* **What is being asked**:
Beneath this line are the data; copy exactly the part of them that opens with the line containing "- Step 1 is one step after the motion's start" and closes with the line containing "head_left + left", and only that part.

* **Source data**:

####################

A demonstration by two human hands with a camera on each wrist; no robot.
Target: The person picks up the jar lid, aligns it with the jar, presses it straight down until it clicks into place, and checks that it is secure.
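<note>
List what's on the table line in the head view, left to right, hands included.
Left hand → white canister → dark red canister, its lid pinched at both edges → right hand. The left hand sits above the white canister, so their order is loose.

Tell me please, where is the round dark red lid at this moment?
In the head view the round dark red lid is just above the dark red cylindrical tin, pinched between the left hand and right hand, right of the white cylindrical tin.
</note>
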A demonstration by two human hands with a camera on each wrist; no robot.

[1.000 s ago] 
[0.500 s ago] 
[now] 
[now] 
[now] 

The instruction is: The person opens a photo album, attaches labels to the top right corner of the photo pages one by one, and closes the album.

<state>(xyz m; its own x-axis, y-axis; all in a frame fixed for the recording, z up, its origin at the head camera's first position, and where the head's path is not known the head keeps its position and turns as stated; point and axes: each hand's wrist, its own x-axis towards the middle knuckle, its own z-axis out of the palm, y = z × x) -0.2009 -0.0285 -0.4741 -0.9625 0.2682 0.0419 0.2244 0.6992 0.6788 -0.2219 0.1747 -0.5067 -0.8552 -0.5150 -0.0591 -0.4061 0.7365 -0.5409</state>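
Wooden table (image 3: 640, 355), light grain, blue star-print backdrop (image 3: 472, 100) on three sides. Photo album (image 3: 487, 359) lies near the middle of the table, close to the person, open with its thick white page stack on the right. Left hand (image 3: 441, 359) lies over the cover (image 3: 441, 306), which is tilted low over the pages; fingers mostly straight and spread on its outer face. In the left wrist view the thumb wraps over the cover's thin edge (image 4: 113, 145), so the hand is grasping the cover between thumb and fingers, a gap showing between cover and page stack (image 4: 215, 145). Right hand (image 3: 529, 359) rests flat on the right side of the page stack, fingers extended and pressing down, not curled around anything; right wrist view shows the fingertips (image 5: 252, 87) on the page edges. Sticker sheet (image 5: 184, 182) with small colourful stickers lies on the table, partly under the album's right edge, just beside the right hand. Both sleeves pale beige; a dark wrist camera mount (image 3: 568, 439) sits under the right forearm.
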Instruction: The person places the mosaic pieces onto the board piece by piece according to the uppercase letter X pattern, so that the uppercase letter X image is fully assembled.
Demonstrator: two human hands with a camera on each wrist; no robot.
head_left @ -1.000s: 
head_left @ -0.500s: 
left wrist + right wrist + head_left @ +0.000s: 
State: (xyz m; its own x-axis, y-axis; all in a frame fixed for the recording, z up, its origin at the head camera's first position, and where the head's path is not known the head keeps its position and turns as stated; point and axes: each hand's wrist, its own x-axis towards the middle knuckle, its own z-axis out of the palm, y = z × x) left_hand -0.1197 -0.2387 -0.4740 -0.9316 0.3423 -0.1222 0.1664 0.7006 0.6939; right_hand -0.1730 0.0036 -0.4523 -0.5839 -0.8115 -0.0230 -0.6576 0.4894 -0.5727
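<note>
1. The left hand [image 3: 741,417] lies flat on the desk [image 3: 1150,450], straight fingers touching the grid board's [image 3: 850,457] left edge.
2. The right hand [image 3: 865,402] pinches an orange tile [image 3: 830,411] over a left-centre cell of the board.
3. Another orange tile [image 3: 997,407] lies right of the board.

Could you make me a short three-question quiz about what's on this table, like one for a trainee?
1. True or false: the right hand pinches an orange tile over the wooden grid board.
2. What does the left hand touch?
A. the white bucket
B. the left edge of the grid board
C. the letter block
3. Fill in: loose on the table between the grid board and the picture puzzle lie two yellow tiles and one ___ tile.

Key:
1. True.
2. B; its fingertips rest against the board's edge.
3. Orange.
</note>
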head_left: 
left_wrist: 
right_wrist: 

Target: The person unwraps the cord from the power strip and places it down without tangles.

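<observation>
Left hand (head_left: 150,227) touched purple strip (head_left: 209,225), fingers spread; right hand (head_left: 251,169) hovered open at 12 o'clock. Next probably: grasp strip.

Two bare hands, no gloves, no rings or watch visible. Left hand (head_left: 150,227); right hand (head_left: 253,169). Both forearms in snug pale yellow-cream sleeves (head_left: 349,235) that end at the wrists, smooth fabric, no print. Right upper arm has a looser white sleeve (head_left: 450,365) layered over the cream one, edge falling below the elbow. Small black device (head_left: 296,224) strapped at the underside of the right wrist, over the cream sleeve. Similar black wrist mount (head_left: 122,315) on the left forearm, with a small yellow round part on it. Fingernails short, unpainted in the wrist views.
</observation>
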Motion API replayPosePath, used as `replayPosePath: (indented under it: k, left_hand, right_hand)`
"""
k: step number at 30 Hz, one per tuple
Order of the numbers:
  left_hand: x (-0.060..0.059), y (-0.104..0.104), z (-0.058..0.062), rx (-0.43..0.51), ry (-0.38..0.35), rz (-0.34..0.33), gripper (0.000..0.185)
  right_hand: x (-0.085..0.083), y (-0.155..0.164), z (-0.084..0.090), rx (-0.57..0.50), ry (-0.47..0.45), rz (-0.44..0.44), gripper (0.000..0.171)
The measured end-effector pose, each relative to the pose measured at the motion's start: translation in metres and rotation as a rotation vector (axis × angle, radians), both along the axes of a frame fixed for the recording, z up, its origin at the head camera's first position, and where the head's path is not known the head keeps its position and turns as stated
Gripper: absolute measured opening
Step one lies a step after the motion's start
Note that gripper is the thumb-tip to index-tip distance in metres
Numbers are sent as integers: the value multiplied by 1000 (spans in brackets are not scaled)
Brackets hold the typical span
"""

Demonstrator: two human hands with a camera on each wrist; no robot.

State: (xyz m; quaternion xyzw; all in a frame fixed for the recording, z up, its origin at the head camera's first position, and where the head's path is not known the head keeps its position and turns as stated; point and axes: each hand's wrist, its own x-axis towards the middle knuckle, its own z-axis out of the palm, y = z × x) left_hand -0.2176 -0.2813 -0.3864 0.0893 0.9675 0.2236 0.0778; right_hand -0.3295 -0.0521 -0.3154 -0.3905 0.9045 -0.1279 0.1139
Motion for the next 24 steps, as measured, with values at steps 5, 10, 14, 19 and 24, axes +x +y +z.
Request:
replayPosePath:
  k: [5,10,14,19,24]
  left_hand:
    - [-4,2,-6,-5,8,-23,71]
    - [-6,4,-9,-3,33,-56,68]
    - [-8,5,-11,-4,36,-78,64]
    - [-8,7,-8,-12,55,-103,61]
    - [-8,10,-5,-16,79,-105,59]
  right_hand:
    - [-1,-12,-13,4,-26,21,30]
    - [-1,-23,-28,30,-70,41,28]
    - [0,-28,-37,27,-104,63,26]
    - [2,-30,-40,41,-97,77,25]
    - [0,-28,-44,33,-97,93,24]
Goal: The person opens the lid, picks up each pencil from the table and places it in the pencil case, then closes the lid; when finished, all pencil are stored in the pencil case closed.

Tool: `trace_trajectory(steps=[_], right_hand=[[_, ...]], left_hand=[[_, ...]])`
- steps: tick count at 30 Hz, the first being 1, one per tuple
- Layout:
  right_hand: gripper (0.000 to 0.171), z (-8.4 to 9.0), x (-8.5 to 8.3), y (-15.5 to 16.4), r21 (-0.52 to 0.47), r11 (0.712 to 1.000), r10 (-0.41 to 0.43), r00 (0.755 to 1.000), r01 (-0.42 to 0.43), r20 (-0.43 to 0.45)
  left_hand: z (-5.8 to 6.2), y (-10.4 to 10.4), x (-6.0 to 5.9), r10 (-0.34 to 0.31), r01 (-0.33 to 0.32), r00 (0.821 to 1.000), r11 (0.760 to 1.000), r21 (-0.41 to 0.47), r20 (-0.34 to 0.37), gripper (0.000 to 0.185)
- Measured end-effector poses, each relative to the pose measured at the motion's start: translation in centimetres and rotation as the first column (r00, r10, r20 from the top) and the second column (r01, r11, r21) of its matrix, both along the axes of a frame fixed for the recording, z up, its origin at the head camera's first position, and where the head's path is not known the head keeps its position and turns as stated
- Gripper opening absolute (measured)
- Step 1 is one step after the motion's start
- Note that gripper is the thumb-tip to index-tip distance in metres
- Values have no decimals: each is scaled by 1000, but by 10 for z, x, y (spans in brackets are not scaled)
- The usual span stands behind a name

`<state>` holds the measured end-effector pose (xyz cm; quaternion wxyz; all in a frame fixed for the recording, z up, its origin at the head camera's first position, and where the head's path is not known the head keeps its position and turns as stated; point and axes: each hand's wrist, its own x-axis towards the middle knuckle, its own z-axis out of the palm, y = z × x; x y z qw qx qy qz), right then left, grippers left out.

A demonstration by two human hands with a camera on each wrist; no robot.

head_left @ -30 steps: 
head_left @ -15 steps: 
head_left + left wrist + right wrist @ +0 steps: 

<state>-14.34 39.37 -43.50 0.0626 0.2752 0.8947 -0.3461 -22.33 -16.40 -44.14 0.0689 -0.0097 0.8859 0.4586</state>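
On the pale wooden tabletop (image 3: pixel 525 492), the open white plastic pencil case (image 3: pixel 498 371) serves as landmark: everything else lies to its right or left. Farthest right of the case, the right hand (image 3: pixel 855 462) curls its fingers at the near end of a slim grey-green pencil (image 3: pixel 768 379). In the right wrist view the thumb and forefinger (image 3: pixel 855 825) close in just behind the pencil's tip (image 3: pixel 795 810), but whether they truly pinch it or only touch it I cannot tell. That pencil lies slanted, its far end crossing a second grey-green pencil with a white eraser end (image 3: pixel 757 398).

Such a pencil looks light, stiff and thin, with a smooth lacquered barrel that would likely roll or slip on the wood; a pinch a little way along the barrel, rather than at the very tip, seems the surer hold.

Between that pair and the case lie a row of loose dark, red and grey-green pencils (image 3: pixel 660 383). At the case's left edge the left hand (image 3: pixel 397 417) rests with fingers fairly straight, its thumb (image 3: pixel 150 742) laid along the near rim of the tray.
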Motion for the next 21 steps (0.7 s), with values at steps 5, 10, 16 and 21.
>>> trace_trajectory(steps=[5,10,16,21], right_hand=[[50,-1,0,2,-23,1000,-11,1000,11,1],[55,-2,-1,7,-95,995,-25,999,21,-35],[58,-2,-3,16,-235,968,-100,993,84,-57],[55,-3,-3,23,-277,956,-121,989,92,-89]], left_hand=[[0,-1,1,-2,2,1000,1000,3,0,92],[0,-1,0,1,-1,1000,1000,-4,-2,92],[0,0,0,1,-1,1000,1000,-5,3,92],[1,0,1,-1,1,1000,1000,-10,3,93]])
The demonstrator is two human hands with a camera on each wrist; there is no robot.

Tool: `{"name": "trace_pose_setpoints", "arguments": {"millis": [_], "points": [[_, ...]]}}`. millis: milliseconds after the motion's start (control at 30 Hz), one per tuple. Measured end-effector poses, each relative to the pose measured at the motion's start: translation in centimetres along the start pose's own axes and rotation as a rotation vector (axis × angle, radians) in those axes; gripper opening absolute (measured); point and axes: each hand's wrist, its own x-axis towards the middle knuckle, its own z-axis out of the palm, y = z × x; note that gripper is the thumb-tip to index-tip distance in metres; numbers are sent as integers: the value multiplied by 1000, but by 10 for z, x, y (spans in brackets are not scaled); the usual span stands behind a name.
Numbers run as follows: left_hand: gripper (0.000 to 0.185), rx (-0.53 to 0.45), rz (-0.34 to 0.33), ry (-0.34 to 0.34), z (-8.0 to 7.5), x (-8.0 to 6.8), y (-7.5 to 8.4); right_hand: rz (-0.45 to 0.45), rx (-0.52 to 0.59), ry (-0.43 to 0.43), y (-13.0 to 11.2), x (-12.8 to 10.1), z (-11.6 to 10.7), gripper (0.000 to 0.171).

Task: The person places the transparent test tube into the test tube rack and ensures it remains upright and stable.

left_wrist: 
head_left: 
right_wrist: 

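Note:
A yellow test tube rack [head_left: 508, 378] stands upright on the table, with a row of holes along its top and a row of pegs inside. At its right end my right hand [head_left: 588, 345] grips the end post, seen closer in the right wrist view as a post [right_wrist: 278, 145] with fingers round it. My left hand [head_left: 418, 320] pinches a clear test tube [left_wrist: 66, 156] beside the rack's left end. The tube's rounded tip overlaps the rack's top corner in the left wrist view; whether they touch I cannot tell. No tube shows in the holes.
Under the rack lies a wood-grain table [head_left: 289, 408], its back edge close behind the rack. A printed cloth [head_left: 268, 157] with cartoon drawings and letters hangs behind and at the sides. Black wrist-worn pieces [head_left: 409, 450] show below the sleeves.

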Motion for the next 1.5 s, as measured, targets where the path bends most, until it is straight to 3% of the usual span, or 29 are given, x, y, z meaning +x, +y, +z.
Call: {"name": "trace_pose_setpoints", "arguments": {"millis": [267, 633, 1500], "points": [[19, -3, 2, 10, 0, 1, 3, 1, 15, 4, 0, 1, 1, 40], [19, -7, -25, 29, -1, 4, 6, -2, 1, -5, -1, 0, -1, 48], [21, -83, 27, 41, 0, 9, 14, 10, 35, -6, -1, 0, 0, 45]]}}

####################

* **Written solution**:
- Step 1 is one step after the motion's start
- Note that gripper is the thumb-tip to index-tip distance in metres
- Values have no decimals: each is scaled by 1000, but by 10 for z, x, y (spans in brackets are not scaled)
- The usual span stands behind a name

`<state>` holds the measured end-effector pose (xyz cm; quaternion wxyz; all in a frame fixed for the recording, z up, its origin at the head camera's first position, and where the head's path is not known the head keeps its position and turns as stated; point and axes: each hand's wrist, its own x-axis towards the middle knuckle, its own z-axis out of the palm, y = z × x; x y z qw qx qy qz), right then left, grippers left out.

A demonstration by two human hands with a camera on each wrist; no robot.

head_left @ -30 steps: 
head_left @ -15 steps: 
head_left + left wrist + right wrist @ +0 steps: 

This exercise has no more to it.